My current backup schematic and folder structure is basically causing me some devastating eye soreness by having to look at the date and backup routine in order to decipher what the heck it is (alpha.0, alpha.1, beta.0, beta.1, beta.2, etc.).
So that is the problem I am running into. My own attempt at a solution is going to be to safely remove all the "duplicate entries" of hard links within the directory structure, and then to get a much clearer viewpoint, of the incremental saving that was done when attempting to backup the system.

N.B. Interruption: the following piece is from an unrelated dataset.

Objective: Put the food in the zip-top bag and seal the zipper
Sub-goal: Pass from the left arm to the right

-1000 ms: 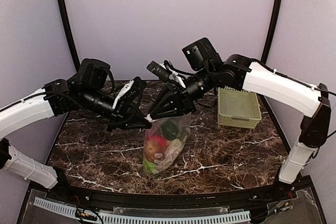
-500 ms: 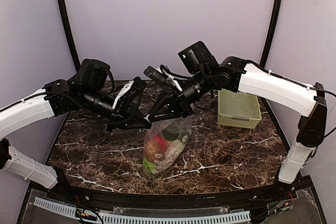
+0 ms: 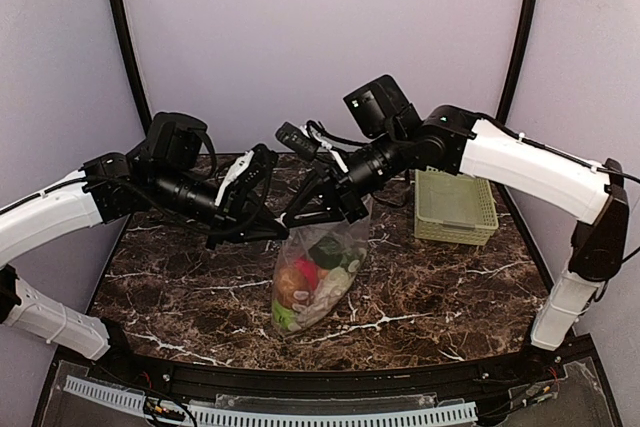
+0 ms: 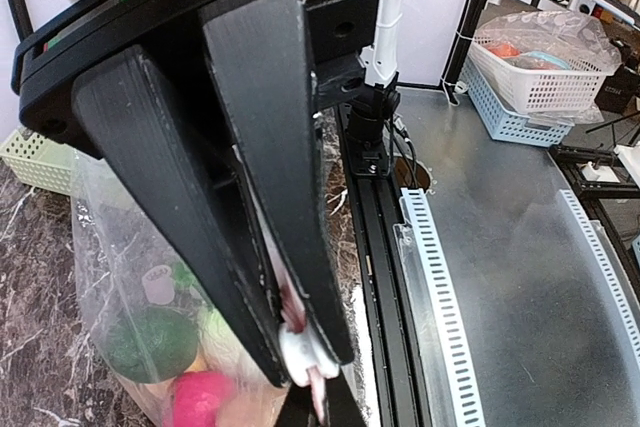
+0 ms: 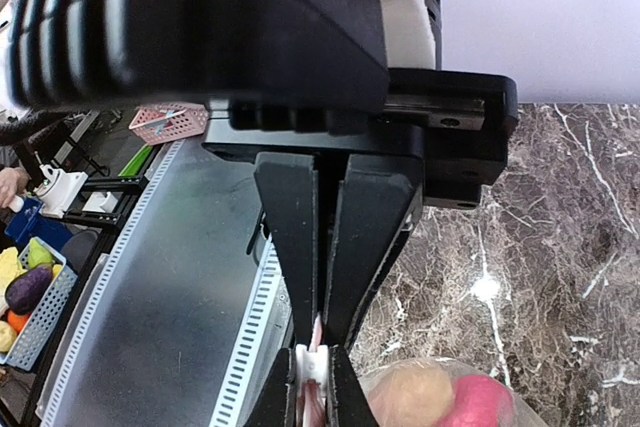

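Note:
The clear zip-top bag (image 3: 318, 272) hangs between both grippers, its bottom resting on the marble table (image 3: 180, 287). Inside is the food: a red apple (image 3: 302, 273), a dark green piece (image 3: 323, 250) and pale pieces. My left gripper (image 3: 282, 234) is shut on the white slider (image 4: 303, 352) of the pink zipper at the bag's left top corner. My right gripper (image 3: 297, 219) is shut on the zipper strip (image 5: 318, 329) right beside the slider (image 5: 316, 364). Fingertips of both grippers nearly touch. The dark green piece (image 4: 150, 342) and red apple (image 4: 205, 399) show through the bag in the left wrist view.
The pale green lattice basket (image 3: 455, 207) stands at the back right of the table, with no food showing in it. It also shows in the left wrist view (image 4: 40, 159). A black rail and a white slotted strip (image 3: 330, 412) run along the table's near edge.
The right arm shifted a little left and then back to the right at the bag's top edge. The left arm and the hanging bag have stayed almost still.

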You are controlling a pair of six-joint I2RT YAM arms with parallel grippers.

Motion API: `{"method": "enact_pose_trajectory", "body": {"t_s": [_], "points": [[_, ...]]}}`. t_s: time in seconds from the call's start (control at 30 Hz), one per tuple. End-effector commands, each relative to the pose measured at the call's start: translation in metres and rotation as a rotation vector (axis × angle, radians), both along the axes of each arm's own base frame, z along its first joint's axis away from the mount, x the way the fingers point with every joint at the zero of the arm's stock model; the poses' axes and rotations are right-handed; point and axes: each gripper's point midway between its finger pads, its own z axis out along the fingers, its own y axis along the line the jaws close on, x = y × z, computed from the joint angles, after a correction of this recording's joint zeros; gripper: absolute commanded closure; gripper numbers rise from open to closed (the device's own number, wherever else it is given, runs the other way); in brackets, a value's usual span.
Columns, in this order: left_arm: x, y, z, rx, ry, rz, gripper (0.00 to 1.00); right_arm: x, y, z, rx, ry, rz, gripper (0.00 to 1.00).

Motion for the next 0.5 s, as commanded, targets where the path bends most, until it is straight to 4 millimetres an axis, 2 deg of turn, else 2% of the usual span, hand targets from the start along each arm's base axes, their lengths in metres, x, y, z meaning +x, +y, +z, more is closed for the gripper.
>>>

My goal is ultimately to safely remove folder by folder in this directory structure all the way back to the "beginning of time" -- for the folder, keeping in tact the necessary files as they change, and even some of the very old ones -- but not necessarily every file. Hence, the result will be that I will not only clear the clutter of much to much hard-links in the folder structure, something that I'm not sure if there is another way to do such as with querying it from within the shell, or some file manager, etc. But, another thing that I hope to accomplish is by reducing the actual files (original backups) to reduce the overall size of the backup to about 1 GB, when currently the footprint or space utilization from rsnapshot would appear to be about 10-15 GB, or way too much for me!! I am certain there are entire folders that I will remove, and in some rare cases it is even possible that files or folders will need to be left alone, but probably not for any reason other than it being the location of the file so to speak (of the newest file, which I could then copy or save elsewhere, and then perhaps choose whether or not recovering an older version of the file is an option I'd like to go with...my gut says no to that, and I feel it should save that effort at least for another run in with some other similar disaster.) To keep this more manageable, I believe my questions are the following - and this will help greatly, so thanks in advance:
If I remove any group of old files, what is the best all around approach to doing so, that I could make sure to eliminate both the hard linked file and the file that originated the copy for the remaining linked ones. And how might I do this safely, so as not to jeopardize losing the actual file first, but only after removing the links to the file, leaving the original as the only one left. That would be the holy grail if I can get there. I don't think it is too difficult, but I am still putting it to the forum to check to see if my logic is somehow not working well at this time!
That and the documentation for rsnapshot has got me hella confused. Does that make sense? For example, if I have a folder in the backup with source directory /usr/sbin, then I would like to be able to remove all links to the files but not the originating file backup that would be located in the backup directory specified in rsnapshot.conf. I will probably no longer keep the incremental backup for anything other than a folder like /etc and /home, but for now I have gone a bit further (and fallen short at the same time, forgetting to backup the /home directory, I basically only have the backups for /etc and /var that I want). I think given the situation, I would like to create or save a copy somewhere, but then immediately free up the majority of the associated space with having every past version of every document also saved. Right? Isn't that what that means?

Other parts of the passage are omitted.